Opened at 2009-02-10T08:24:29Z
Last modified at 2015-04-27T00:16:26Z
#615 assigned defect
Can JavaScript loaded from Tahoe access all your content which is loaded from Tahoe?
Reported by: | zooko | Owned by: | davidsarah |
---|---|---|---|
Priority: | critical | Milestone: | soon |
Component: | code-frontend-web | Version: | 1.3.0 |
Keywords: | newcaps confidentiality integrity preservation capleak gsoc websec | Cc: | nejucomo |
Launchpad Bug: |
Description (last modified by zooko)
Several web security experts (who will remain unnamed in this ticket since they have yet to show me a working exploit) have said that if have a page containing JavaScript in one window or tab of a web browser, and you have another page in a different window or tab of that browser, that the web browser will inspect the "origin" of the JavaScript and the "origin" of the other page to decide whether the JavaScript will be allowed to read or change parts of the other page (including its URL).
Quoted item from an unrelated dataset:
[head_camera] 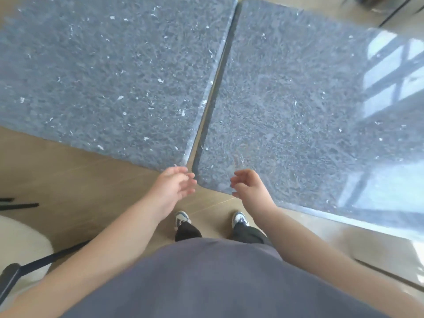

By "origin", these web security experts tell me, web browsers mean "host and port number" (or possibly they look at only the top two elements of the host domain name). Since all pages that are stored on tahoe and that you are viewing in a web browser are coming from the same host (sometimes localhost or 127.0.0.1) and port number, this means any JavaScript that you view through your tahoe node can access all the URLs of all the other pages you have loaded (or possibly have ever loaded since you launched your browser) from Tahoe. (Furthermore, just to make things worse, these web security experts allege that it might be possible for the JavaScript program to stay running in your browser even after you close that tab or window and continue to access your other tabs or windows which were loaded from the same "origin".)
If true, this is bad. Because those other pages, while they are loaded from the same host and portnumber, could actually be from very different origins. One might be a cute game that you want to play that was passed along from a friend of a friend. Another might be your personal finance database with all of your bank account numbers and billing information. We would like it if the web browser would allow you to play the fun game in one window, and edit your personal finance document in another window, without giving the game the ability to read (and therefore to upload) or change your personal document. Even though both pages were loaded from http://127.0.0.1:4567 or from http://testgrid.allmydata.org:3567 or whatever.
In the long run it might be possible for us to arrange to do this, such as by embedding a unique string, possibly the verifycap or possibly an incrementing string, into the domain name, or by taking advantage of some not-yet-created mechanism to tell web browsers "No, no, these two things are of different origins even though they are loaded from the same host and port.".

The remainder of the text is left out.